◆ **Exercise aim**:
Using the entries that follow, write out the line containing "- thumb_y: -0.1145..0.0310", the line containing "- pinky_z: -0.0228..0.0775", and every line between them, exactly and nothing else.

(Extracted material begins)

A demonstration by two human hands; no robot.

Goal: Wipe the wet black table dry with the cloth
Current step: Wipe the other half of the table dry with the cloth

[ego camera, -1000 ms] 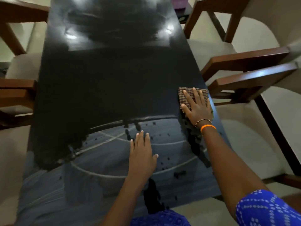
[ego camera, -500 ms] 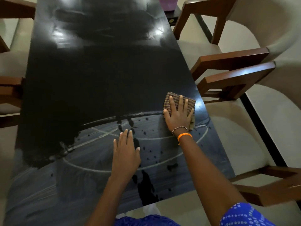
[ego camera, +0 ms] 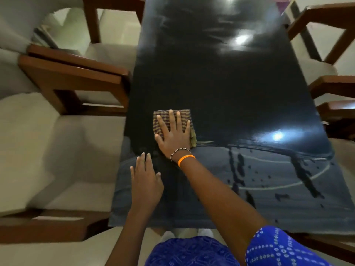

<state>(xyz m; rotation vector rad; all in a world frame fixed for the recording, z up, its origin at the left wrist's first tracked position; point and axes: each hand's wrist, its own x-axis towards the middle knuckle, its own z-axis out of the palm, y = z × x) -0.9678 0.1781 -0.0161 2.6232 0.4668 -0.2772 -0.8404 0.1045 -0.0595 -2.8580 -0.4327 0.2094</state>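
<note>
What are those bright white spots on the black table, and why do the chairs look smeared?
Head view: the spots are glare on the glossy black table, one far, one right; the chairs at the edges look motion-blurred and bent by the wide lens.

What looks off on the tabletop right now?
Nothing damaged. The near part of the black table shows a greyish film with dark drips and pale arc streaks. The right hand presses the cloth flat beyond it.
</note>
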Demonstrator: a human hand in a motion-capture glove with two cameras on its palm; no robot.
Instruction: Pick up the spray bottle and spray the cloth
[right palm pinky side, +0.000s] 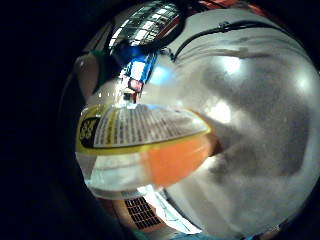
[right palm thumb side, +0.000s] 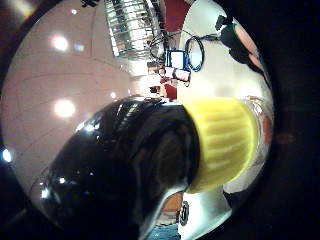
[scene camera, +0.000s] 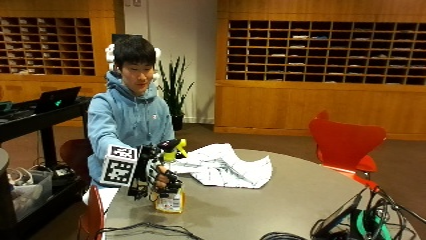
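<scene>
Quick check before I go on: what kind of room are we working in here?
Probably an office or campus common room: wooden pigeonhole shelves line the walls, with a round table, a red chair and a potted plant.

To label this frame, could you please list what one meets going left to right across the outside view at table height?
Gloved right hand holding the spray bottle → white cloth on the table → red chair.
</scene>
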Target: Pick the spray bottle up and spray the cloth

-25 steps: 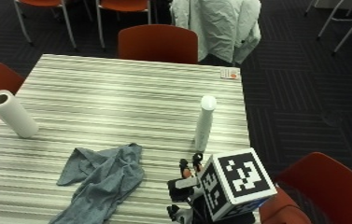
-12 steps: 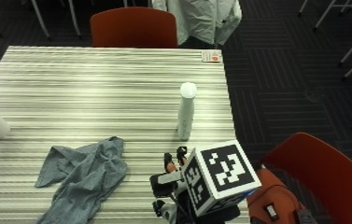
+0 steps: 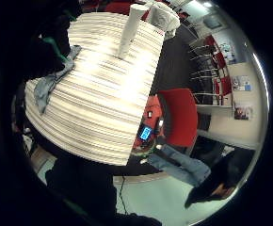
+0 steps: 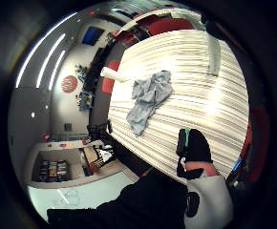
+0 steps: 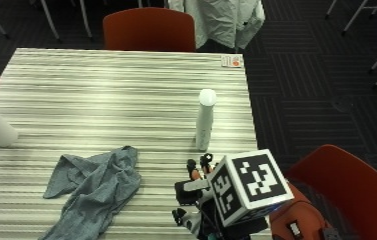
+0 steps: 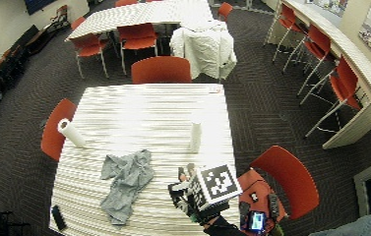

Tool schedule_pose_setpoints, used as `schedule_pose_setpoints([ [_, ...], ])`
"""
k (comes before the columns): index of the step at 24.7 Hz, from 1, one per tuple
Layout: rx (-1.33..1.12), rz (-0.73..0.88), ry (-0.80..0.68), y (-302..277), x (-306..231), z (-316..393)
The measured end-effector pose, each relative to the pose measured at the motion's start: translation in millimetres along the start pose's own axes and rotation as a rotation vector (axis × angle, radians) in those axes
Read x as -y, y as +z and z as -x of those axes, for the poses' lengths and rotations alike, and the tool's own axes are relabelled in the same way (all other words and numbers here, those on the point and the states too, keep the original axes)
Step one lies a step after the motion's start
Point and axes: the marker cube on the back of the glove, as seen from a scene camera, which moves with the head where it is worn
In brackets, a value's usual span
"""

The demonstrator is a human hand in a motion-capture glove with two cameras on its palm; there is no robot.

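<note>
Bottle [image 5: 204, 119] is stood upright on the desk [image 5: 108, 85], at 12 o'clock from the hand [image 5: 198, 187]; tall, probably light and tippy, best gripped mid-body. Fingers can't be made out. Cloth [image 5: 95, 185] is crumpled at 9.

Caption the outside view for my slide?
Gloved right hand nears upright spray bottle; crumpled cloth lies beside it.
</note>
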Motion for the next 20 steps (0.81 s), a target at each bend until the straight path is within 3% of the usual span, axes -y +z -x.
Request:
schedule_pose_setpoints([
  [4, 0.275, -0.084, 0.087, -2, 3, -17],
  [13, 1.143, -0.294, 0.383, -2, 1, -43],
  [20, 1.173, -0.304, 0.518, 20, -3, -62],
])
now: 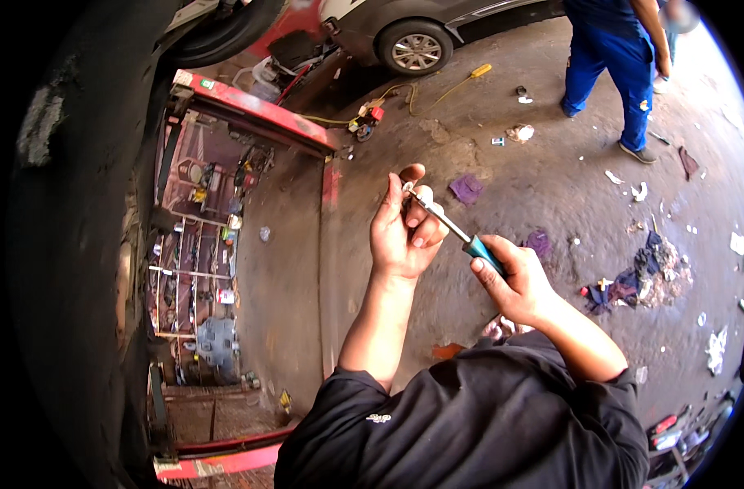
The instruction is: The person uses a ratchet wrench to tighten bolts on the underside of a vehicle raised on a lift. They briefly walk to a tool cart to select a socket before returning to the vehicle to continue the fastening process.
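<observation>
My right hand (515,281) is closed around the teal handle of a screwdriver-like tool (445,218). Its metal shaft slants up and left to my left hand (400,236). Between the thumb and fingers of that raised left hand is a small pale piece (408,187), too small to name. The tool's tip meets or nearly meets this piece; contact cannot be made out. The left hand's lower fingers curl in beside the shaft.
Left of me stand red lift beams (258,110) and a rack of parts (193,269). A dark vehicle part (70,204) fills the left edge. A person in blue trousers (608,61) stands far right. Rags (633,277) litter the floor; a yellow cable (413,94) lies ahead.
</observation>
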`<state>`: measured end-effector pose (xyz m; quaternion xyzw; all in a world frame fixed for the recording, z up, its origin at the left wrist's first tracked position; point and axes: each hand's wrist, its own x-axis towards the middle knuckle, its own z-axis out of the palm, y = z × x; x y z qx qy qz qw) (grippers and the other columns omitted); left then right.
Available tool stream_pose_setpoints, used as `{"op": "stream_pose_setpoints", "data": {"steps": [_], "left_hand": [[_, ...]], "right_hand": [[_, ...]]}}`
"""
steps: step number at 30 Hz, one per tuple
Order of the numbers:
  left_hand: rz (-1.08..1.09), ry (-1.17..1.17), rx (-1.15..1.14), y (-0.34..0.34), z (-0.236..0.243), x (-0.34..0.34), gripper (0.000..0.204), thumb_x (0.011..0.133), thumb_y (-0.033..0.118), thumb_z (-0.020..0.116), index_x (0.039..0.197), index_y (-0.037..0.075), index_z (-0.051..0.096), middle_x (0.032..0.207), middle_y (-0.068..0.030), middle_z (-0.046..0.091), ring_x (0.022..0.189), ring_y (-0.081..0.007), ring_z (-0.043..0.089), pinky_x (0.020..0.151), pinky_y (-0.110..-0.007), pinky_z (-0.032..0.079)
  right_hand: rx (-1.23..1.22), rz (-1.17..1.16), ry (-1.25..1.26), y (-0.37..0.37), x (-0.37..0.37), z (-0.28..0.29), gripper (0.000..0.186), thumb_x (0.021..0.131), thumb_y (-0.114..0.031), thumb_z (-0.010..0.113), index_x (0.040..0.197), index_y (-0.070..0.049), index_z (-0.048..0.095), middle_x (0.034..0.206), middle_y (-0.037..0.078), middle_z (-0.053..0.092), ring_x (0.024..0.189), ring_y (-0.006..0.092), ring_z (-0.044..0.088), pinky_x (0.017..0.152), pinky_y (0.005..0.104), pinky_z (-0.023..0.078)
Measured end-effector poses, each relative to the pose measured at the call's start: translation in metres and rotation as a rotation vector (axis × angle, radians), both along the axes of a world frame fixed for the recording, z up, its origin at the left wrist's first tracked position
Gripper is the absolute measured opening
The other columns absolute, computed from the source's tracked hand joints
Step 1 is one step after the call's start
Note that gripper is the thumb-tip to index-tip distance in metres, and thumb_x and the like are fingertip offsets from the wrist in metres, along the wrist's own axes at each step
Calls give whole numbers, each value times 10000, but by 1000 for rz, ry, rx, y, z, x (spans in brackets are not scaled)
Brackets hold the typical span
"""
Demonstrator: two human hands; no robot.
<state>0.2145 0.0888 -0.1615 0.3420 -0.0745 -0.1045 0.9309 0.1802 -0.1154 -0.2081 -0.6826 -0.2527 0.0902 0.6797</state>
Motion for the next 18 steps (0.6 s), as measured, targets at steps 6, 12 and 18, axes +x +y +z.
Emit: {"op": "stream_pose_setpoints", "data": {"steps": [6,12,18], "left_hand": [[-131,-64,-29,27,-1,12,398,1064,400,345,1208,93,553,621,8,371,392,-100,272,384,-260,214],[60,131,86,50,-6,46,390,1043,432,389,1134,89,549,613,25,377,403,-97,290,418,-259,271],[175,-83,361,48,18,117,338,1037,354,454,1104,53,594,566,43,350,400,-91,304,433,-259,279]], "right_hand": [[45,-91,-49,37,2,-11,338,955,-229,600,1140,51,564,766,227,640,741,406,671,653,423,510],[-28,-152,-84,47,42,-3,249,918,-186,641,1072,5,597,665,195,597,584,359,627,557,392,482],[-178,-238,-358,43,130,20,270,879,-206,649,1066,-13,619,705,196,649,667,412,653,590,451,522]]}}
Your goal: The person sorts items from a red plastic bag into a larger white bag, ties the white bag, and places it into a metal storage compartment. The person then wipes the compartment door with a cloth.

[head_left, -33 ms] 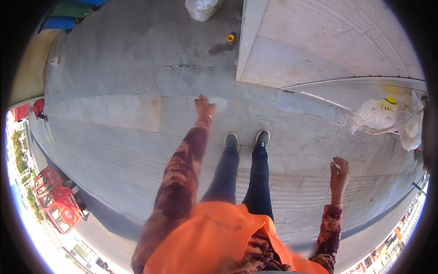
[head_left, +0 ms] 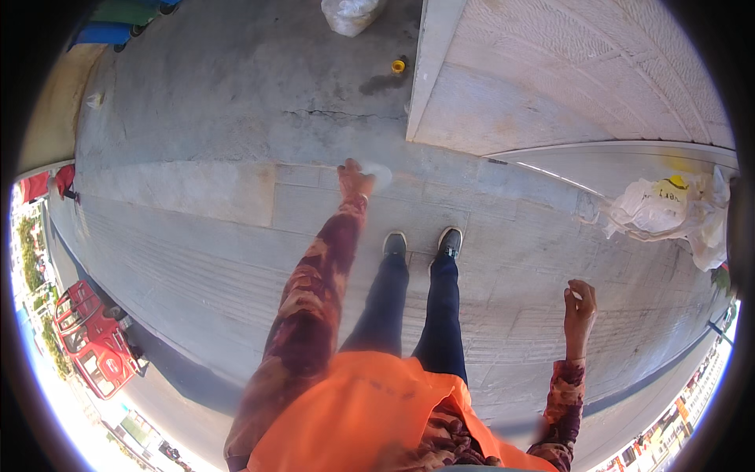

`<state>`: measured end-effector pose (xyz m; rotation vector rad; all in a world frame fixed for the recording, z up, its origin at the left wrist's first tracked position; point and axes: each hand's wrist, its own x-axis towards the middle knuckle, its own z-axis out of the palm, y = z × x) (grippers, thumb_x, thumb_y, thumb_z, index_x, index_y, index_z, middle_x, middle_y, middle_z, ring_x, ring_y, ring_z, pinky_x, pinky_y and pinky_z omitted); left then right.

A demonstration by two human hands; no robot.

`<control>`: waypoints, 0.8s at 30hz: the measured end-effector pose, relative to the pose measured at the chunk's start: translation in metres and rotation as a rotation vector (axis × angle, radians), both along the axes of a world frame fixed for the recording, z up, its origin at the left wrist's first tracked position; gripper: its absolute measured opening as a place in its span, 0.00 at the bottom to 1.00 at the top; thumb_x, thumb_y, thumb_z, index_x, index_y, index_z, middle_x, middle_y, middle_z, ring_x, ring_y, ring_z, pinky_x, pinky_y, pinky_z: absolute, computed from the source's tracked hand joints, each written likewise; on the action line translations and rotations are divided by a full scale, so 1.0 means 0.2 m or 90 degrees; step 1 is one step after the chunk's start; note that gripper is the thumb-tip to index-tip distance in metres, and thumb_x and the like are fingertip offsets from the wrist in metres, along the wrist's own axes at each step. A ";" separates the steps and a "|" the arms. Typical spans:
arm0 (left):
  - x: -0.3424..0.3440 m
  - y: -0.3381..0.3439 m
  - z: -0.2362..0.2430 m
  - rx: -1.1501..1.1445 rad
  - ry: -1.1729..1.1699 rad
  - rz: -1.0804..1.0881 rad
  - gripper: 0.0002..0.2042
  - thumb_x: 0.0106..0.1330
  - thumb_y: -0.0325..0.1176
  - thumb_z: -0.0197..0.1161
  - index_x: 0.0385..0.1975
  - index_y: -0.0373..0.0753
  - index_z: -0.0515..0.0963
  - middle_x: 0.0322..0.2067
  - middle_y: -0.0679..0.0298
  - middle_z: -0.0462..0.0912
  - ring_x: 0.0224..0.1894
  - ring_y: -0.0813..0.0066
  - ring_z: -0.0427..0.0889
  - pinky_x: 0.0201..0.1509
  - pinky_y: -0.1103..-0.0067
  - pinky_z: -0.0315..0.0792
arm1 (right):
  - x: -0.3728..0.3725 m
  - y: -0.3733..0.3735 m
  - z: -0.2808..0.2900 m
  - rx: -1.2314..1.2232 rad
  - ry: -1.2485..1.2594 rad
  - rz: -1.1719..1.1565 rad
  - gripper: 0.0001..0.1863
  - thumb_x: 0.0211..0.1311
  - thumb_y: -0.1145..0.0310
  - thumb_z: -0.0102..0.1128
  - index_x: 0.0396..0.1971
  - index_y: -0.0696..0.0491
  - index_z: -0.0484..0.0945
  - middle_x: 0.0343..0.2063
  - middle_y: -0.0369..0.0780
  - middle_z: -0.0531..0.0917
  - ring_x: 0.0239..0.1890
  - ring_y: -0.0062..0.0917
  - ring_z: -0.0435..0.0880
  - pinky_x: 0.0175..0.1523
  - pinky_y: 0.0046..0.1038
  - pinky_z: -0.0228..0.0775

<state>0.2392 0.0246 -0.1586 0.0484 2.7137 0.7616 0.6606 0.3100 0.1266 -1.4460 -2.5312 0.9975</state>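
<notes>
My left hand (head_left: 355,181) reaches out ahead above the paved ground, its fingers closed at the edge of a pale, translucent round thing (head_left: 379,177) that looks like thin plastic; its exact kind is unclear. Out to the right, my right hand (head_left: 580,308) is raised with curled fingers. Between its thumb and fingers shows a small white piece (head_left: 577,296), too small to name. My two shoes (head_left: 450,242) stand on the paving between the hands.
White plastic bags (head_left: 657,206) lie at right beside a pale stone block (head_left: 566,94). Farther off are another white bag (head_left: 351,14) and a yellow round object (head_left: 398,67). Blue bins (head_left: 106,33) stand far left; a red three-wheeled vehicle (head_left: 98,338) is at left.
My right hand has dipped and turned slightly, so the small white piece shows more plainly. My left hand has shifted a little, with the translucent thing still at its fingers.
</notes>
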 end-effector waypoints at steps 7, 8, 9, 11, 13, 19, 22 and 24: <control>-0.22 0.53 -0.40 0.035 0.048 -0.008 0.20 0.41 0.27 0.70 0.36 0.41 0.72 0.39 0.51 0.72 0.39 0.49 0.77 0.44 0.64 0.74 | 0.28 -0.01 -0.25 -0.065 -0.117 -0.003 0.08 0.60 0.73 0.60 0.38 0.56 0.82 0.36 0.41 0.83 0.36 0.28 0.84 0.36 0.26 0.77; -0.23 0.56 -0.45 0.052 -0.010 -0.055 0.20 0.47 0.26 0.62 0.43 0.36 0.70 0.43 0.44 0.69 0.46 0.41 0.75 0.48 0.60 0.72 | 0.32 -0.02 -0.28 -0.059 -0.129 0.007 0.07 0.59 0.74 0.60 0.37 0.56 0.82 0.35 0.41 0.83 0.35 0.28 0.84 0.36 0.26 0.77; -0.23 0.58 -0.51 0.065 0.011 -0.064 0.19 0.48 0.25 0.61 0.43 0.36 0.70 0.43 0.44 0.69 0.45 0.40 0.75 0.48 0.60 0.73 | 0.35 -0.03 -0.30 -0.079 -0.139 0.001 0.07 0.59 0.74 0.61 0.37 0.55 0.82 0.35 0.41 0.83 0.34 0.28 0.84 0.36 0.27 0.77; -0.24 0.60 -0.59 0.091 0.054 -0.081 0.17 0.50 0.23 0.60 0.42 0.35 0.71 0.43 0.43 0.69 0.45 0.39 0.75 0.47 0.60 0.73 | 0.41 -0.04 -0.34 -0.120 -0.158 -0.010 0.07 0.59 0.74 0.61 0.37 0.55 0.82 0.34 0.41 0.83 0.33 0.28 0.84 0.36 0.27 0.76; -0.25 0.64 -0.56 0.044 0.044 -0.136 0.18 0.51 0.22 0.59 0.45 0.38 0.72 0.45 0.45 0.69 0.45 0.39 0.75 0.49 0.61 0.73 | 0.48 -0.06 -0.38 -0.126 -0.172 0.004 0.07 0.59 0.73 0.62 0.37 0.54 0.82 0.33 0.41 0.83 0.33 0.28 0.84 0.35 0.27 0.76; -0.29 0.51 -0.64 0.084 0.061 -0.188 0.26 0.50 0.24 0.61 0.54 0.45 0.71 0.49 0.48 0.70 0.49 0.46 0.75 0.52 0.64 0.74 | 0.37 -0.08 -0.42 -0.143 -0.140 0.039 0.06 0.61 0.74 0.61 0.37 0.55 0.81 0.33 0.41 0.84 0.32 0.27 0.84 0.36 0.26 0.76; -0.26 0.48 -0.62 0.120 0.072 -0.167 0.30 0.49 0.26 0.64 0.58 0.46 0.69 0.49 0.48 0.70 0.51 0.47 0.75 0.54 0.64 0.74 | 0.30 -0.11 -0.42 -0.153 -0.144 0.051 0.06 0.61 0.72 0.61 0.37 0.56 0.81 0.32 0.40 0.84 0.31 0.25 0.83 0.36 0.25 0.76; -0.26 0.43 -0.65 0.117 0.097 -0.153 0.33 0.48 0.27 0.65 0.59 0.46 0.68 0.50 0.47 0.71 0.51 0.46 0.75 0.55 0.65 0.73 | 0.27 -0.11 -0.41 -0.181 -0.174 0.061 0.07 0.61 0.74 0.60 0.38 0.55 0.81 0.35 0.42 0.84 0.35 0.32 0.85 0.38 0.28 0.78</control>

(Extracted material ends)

◆ **Reply**:
  - thumb_y: -0.1145..0.0310
  - thumb_z: -0.0102..0.1128
  - index_x: 0.0396..0.1971
  - index_y: -0.0696..0.0491
  - index_z: -0.0484..0.0945
  - middle_x: 0.0343..0.2063
  - middle_y: -0.0369..0.0780
  - middle_z: -0.0531..0.0917
  - ring_x: 0.0239..0.1890
  - ring_y: -0.0062..0.0917
  - ring_z: -0.0435..0.0880
  - pinky_x: 0.0175..0.1523
  - pinky_y: 0.0046..0.1038
  - pinky_z: -0.0228..0.0775

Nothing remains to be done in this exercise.